When trying to find the reason for your back pain, your doctor will likely take a medical history, do a physical exam, and possibly order some diagnostic tests. While some feel an over-reliance on diagnostic tests exists in our society; such tests generally do not in and of themselves definitely diagnose spine pain. For example, the National Institute of Arthritis and Musculoskeletal and Skin Diseases (which is part of the National Institutes for Health or NIH) says that MRIs can reveal abnormalities in the spine but you may not feel pain or experience other symptoms at all. The National Institute of Arthritis and Musculoskeletal and Skin Diseases also says that healthy, pain-free people can have elevated sed levels.

Common Tests

Below is a list of the most common blood tests used for back pain.

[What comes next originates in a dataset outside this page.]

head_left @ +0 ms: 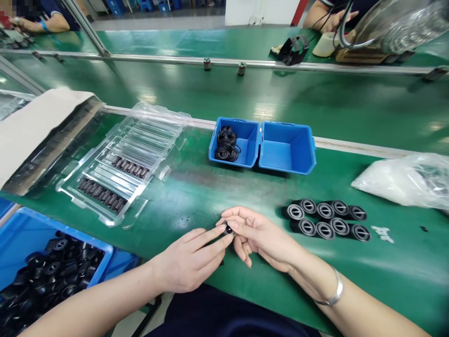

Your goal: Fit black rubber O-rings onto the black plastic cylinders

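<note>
Here both hands (189, 260) (257, 234) pinch small black part (228, 230) together.

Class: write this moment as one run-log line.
left hand: pinching black part | right hand: pinching same part | finished parts: two rows, right | rings: in blue bin
</note>
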A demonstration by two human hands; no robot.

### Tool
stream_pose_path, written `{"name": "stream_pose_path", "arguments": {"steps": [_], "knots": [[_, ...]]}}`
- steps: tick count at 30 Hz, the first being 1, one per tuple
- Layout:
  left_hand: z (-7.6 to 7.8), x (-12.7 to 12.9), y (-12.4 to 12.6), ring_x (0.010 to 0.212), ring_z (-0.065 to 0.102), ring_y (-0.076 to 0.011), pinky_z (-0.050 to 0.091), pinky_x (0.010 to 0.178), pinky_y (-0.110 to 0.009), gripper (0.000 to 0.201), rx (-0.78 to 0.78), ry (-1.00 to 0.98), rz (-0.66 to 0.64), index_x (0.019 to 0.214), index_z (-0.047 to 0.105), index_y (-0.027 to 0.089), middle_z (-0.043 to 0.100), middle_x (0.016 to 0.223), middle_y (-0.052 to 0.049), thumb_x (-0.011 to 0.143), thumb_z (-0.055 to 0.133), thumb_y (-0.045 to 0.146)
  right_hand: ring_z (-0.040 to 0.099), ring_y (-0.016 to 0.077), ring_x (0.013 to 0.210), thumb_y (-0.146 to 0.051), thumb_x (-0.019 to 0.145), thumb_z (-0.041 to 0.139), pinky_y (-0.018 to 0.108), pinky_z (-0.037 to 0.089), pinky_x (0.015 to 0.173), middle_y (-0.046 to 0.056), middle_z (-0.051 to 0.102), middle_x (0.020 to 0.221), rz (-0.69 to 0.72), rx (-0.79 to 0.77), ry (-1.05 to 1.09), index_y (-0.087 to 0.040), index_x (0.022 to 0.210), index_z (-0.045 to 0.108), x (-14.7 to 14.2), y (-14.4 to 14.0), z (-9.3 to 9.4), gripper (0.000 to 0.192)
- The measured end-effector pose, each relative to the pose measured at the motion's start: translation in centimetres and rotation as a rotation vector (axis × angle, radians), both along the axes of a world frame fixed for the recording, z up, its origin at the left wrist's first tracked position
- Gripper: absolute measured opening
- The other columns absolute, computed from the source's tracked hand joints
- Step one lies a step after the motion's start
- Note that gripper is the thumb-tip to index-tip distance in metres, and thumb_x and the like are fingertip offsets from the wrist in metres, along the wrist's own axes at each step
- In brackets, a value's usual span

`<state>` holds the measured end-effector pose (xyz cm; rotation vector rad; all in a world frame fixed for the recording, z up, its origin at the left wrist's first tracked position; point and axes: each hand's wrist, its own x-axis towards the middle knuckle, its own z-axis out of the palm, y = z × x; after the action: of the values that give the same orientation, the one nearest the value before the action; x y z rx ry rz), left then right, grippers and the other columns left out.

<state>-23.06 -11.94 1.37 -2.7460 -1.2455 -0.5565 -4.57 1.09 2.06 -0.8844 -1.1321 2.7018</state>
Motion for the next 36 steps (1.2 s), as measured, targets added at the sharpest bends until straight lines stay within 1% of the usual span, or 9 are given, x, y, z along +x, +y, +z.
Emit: {"name": "stream_pose_path", "arguments": {"steps": [4,9,11,14,17,20,23,27,36], "knots": [[-0.1,0.1,-0.1,0.13,0.047,-0.0292,0.044,0.095,-0.039,0.028,-0.006,0.014,0.016,0.106,0.068,0.013,0.054,0.14,-0.008,0.094,0.043,0.013,0.067,0.0125,0.059,-0.045,0.094,0.054,0.021,0.053,0.04,0.011,0.065,0.107,0.005,-0.025,0.002,-0.018,0.113,0.053,-0.1,0.2,0.7,0.033],[-0.2,0.2,0.1,0.138,0.035,-0.0348,0.035,0.106,-0.049,0.029,-0.079,0.026,0.018,0.107,0.068,0.013,0.047,0.147,-0.007,0.093,0.042,0.012,0.066,0.0134,0.053,-0.041,0.092,0.059,0.017,0.051,0.038,-0.001,0.061,0.07,0.022,0.0,-0.016,-0.019,0.112,0.05,-0.2,-0.1,0.4,0.031],[-0.2,0.2,0.1,0.14,0.032,-0.036,0.036,0.103,-0.047,0.03,-0.095,0.047,0.005,0.108,0.068,0.013,0.045,0.149,-0.007,0.093,0.042,0.012,0.065,0.0126,0.05,-0.04,0.092,0.06,0.017,0.05,0.038,-0.004,0.059,0.065,0.006,0.022,-0.021,-0.02,0.111,0.049,-0.3,-0.2,0.2,0.03],[-0.2,0.2,0.1,0.141,0.032,-0.0328,0.038,0.099,-0.041,0.029,-0.104,0.079,0.011,0.11,0.067,0.014,0.041,0.151,-0.005,0.094,0.042,0.015,0.065,0.0128,0.049,-0.041,0.091,0.06,0.018,0.051,0.037,-0.003,0.06,0.069,-0.021,0.035,-0.017,-0.02,0.11,0.048,-0.3,-0.2,0.2,0.031],[-0.3,0.3,0.0,0.141,0.034,-0.0291,0.037,0.1,-0.038,0.029,-0.098,0.085,0.031,0.11,0.066,0.016,0.039,0.153,-0.004,0.097,0.041,0.018,0.068,0.0152,0.056,-0.045,0.095,0.053,0.023,0.055,0.042,0.005,0.066,0.086,-0.011,-0.01,0.005,-0.019,0.114,0.049,-0.2,0.0,0.4,0.033],[-0.3,0.3,0.0,0.139,0.037,-0.0304,0.04,0.096,-0.039,0.03,-0.085,0.084,0.024,0.111,0.066,0.016,0.039,0.152,-0.005,0.096,0.041,0.017,0.069,0.0151,0.061,-0.042,0.093,0.057,0.024,0.056,0.045,0.008,0.066,0.097,0.01,-0.002,0.042,-0.018,0.115,0.05,-0.1,0.0,0.4,0.033],[-0.1,0.1,0.1,0.137,0.04,-0.0325,0.042,0.093,-0.039,0.029,-0.045,0.049,-0.005,0.109,0.067,0.014,0.046,0.147,-0.007,0.095,0.042,0.014,0.067,0.0122,0.058,-0.036,0.089,0.064,0.021,0.055,0.043,0.005,0.064,0.098,-0.003,0.049,0.044,-0.019,0.113,0.05,0.0,-0.2,0.2,0.032],[0.0,0.0,0.1,0.133,0.045,-0.0307,0.042,0.096,-0.04,0.029,-0.007,-0.004,0.007,0.107,0.068,0.011,0.056,0.138,-0.011,0.095,0.042,0.013,0.066,0.011,0.055,-0.038,0.09,0.062,0.021,0.054,0.042,0.003,0.063,0.094,-0.012,0.065,0.041,-0.019,0.111,0.05,0.0,-0.5,0.0,0.03],[-0.1,0.4,0.1,0.135,0.042,-0.0328,0.037,0.106,-0.047,0.033,-0.039,0.019,0.038,0.112,0.066,0.01,0.056,0.138,-0.012,0.095,0.038,0.012,0.067,0.0125,0.061,-0.042,0.093,0.056,0.021,0.055,0.042,0.005,0.062,0.097,-0.054,0.121,0.053,-0.02,0.112,0.048,-0.3,-0.9,-0.7,0.03]]}}
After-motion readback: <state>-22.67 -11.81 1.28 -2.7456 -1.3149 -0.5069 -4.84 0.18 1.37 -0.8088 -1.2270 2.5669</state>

  • Complete blood count (CBC) may point to infections or inflammation.
  • SED Rate, or erythrocyte sedimentation rate is a measure of inflammation that may suggest infection. If your SED Rate indicates that inflammation is present, the possibilities for an underlying cause may be some forms of arthritis or more rarely, a tumor.
  • CRP or C-reactive protein is another blood test that is used to measure inflammation that may indicate an infection or some forms of arthritis.
  • HLA-B27 is a genetic marker in the blood that is more common in people with ankylosing spondylitis and reactive arthritis. A test for this marker may be done if your doctor suspects either disease. Ankylosing spondylitis is one type of inflammatory arthritis that usually first affects the sacroiliac joints and hips, and later the spine. Reactive arthritis is a type of arthritis that occurs after an infection in a different body system or area.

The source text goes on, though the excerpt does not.